TASK DIRECTIONS:
The entries follow. Print each one exactly.

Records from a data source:
........
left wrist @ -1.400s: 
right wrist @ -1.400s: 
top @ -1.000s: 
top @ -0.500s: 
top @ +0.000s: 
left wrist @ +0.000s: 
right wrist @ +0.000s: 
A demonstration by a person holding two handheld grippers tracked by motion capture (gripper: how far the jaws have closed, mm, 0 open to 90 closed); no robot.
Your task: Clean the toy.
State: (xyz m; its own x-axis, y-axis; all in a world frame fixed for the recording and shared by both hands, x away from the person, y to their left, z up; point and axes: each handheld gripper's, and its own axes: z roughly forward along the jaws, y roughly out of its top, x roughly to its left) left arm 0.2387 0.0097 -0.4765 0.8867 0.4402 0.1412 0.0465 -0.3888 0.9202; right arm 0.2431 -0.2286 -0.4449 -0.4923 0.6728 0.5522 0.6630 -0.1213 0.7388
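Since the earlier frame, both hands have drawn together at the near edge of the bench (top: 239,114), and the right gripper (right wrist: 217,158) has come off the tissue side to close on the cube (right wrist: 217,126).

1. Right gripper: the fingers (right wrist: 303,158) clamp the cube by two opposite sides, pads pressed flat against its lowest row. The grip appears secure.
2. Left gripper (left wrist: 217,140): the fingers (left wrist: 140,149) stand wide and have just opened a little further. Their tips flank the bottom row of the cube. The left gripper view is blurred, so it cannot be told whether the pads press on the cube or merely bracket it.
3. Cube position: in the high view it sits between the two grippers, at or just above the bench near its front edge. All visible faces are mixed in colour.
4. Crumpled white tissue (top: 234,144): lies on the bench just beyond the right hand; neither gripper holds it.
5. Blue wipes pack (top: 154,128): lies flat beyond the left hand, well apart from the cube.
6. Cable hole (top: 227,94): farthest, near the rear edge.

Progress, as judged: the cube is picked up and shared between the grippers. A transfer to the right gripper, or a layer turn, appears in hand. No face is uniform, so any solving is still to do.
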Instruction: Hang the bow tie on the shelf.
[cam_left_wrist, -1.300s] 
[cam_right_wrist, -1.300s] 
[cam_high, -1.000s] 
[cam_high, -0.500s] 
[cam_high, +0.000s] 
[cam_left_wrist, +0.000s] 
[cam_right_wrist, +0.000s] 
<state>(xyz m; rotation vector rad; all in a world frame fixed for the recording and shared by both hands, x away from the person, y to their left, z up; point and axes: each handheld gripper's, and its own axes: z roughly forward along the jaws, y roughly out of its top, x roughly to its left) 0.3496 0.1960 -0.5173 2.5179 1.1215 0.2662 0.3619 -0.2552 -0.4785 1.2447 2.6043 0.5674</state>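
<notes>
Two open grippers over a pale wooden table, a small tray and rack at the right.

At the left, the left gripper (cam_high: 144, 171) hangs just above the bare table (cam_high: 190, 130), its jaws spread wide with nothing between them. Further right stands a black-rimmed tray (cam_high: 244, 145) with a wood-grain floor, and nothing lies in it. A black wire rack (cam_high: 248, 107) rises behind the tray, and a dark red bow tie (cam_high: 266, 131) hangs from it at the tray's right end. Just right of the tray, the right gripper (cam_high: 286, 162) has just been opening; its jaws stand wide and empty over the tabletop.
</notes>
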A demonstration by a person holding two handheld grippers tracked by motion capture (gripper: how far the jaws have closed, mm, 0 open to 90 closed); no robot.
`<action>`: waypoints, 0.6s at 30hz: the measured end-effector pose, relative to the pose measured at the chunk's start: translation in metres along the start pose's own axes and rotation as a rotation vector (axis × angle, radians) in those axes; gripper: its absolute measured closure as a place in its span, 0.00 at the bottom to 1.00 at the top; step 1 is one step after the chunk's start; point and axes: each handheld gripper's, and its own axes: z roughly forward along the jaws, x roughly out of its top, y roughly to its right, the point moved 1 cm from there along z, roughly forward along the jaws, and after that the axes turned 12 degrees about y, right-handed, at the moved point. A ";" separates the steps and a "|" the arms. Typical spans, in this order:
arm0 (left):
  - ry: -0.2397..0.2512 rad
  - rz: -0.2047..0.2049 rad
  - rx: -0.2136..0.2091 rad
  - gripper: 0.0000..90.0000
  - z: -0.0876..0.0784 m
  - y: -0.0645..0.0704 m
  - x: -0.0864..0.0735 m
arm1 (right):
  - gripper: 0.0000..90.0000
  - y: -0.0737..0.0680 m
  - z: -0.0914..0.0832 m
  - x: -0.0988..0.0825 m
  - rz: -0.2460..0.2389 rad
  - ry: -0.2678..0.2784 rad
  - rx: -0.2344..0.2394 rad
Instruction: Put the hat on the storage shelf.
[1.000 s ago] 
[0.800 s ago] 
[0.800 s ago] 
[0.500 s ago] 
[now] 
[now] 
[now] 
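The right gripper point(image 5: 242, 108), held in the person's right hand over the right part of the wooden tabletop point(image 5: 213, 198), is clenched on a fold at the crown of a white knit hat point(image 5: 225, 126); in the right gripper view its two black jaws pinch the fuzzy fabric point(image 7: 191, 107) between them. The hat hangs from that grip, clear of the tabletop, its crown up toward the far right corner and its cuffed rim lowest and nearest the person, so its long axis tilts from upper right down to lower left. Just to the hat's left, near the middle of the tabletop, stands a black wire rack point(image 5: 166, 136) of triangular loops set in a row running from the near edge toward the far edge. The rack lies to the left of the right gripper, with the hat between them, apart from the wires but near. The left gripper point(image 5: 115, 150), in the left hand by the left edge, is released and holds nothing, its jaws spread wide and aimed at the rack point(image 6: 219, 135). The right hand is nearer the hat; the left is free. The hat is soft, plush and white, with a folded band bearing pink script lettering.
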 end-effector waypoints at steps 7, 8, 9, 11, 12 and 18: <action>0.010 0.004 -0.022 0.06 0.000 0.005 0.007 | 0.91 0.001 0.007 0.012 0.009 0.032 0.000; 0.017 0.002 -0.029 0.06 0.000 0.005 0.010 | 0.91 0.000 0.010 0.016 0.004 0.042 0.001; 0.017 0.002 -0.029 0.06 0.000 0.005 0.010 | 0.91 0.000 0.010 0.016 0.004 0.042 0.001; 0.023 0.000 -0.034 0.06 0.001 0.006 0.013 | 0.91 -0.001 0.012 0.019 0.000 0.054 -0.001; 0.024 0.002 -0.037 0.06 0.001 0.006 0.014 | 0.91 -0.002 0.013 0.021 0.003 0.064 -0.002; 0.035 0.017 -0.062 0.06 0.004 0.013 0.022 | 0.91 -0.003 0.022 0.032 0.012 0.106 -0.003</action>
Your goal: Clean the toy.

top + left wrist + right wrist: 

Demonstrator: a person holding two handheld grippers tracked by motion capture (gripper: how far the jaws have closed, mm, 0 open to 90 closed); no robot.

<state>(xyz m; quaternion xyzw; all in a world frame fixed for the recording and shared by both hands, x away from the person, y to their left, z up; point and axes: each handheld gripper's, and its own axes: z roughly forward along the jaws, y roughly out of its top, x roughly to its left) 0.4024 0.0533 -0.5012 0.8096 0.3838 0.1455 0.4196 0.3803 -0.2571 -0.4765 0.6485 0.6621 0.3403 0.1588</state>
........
RESULT OF THIS TASK:
left wrist @ -1.400s: 
right wrist @ -1.400s: 
top @ -1.000s: 
top @ -0.500s: 
top @ +0.000s: 
left wrist @ +0.000s: 
right wrist @ +0.000s: 
A demonstration by a person holding two handheld grippers tracked by motion capture (gripper: how far the jaws have closed, mm, 0 open to 90 closed); no robot.
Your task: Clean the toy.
State: (xyz m; its own x-axis, y-axis; all in a world frame fixed for the recording and shared by both hands, x away from the person, y to their left, z up; point and axes: each handheld gripper's, and its own axes: z roughly forward along the jaws, y roughly out of its top, x roughly to its left) left arm 0.2387 0.0097 -0.4765 0.8867 0.4402 0.1412 0.0465 -0.3888 0.9202; right arm 0.2431 -0.2286 -0.4449 -0.4923 0.6728 0.5522 0.6630 -0.1213 0.7388
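Since the earlier frame, both hands have drawn together at the near edge of the bench (top: 239,114), and the right gripper (right wrist: 217,158) has come off the tissue side to close on the cube (right wrist: 217,126).

1. Right gripper: the fingers (right wrist: 303,158) clamp the cube by two opposite sides, pads pressed flat against its lowest row. The grip appears secure.
2. Left gripper (left wrist: 217,140): the fingers (left wrist: 140,149) stand wide and have just opened a little further. Their tips flank the bottom row of the cube. The left gripper view is blurred, so it cannot be told whether the pads press on the cube or merely bracket it.
3. Cube position: in the high view it sits between the two grippers, at or just above the bench near its front edge. All visible faces are mixed in colour.
4. Crumpled white tissue (top: 234,144): lies on the bench just beyond the right hand; neither gripper holds it.
5. Blue wipes pack (top: 154,128): lies flat beyond the left hand, well apart from the cube.
6. Cable hole (top: 227,94): farthest, near the rear edge.

Progress, as judged: the cube is picked up and shared between the grippers. A transfer to the right gripper, or a layer turn, appears in hand. No face is uniform, so any solving is still to do.
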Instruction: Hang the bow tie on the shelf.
[cam_left_wrist, -1.300s] 
[cam_right_wrist, -1.300s] 
[cam_high, -1.000s] 
[cam_high, -0.500s] 
[cam_high, +0.000s] 
[cam_left_wrist, +0.000s] 
[cam_right_wrist, +0.000s] 
<state>(xyz m; rotation vector rad; all in a world frame fixed for the recording and shared by both hands, x away from the person, y to their left, z up; point and axes: each handheld gripper's, and its own axes: z roughly forward along the jaws, y roughly out of its top, x roughly to its left) 0.3496 0.1960 -0.5173 2.5179 1.1215 0.2662 0.3619 -0.2552 -0.4785 1.2447 2.6043 0.5674</state>
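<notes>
Two open grippers over a pale wooden table, a small tray and rack at the right.

At the left, the left gripper (cam_high: 144, 171) hangs just above the bare table (cam_high: 190, 130), its jaws spread wide with nothing between them. Further right stands a black-rimmed tray (cam_high: 244, 145) with a wood-grain floor, and nothing lies in it. A black wire rack (cam_high: 248, 107) rises behind the tray, and a dark red bow tie (cam_high: 266, 131) hangs from it at the tray's right end. Just right of the tray, the right gripper (cam_high: 286, 162) has just been opening; its jaws stand wide and empty over the tabletop.
</notes>
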A demonstration by a person holding two handheld grippers tracked by motion capture (gripper: how far the jaws have closed, mm, 0 open to 90 closed); no robot.
`<action>`: waypoints, 0.6s at 30hz: the measured end-effector pose, relative to the pose measured at the chunk's start: translation in metres along the start pose's own axes and rotation as a rotation vector (axis × angle, radians) in those axes; gripper: its absolute measured closure as a place in its span, 0.00 at the bottom to 1.00 at the top; step 1 is one step after the chunk's start; point and axes: each handheld gripper's, and its own axes: z roughly forward along the jaws, x roughly out of its top, y roughly to its right, the point moved 1 cm from there along z, roughly forward along the jaws, and after that the axes turned 12 degrees about y, right-handed, at the moved point. A ";" separates the steps and a "|" the arms. Typical spans, in this order:
arm0 (left):
  - ry: -0.2397..0.2512 rad
  - rz: -0.2047..0.2049 rad
  - rx: -0.2136..0.2091 rad
  - gripper: 0.0000..90.0000
  - z: -0.0876..0.0784 m
  - y: -0.0645..0.0704 m
  - x: -0.0864..0.0735 m
arm1 (right):
  - gripper: 0.0000..90.0000
  - y: -0.0737..0.0680 m
  - z: -0.0914..0.0832 m
  - x: -0.0988..0.0825 m
  - rz: -0.2460..0.2389 rad
  - ry: -0.2678..0.2784 rad
  - rx: -0.2344..0.2394 rad
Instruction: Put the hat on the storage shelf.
[1.000 s ago] 
[0.800 s ago] 
[0.800 s ago] 
[0.500 s ago] 
[now] 
[now] 
[now] 
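The right gripper point(image 5: 242, 108), held in the person's right hand over the right part of the wooden tabletop point(image 5: 213, 198), is clenched on a fold at the crown of a white knit hat point(image 5: 225, 126); in the right gripper view its two black jaws pinch the fuzzy fabric point(image 7: 191, 107) between them. The hat hangs from that grip, clear of the tabletop, its crown up toward the far right corner and its cuffed rim lowest and nearest the person, so its long axis tilts from upper right down to lower left. Just to the hat's left, near the middle of the tabletop, stands a black wire rack point(image 5: 166, 136) of triangular loops set in a row running from the near edge toward the far edge. The rack lies to the left of the right gripper, with the hat between them, apart from the wires but near. The left gripper point(image 5: 115, 150), in the left hand by the left edge, is released and holds nothing, its jaws spread wide and aimed at the rack point(image 6: 219, 135). The right hand is nearer the hat; the left is free. The hat is soft, plush and white, with a folded band bearing pink script lettering.
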 end-effector waypoints at steps 7, 8, 9, 11, 12 and 18: <action>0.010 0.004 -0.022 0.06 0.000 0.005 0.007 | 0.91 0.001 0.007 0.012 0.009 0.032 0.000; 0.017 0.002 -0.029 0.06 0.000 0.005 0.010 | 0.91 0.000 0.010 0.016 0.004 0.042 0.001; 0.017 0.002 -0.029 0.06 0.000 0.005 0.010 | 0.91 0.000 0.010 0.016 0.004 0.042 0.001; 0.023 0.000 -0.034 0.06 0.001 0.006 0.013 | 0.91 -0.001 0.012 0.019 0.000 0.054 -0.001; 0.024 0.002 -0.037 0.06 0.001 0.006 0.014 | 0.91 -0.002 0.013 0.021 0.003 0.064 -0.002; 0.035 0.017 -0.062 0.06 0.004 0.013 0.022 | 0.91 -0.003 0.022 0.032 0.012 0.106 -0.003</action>
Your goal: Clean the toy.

top + left wrist + right wrist: 

Demonstrator: a person holding two handheld grippers tracked by motion capture (gripper: how far the jaws have closed, mm, 0 open to 90 closed); no robot.

<state>(xyz m; quaternion xyzw; all in a world frame fixed for the recording and shared by both hands, x away from the person, y to their left, z up; point and axes: each handheld gripper's, and its own axes: z roughly forward along the jaws, y roughly out of its top, x roughly to its left) 0.4024 0.0533 -0.5012 0.8096 0.3838 0.1455 0.4196 0.3803 -0.2571 -0.4765 0.6485 0.6621 0.3403 0.1588</state>

No other output is needed; the exercise is complete.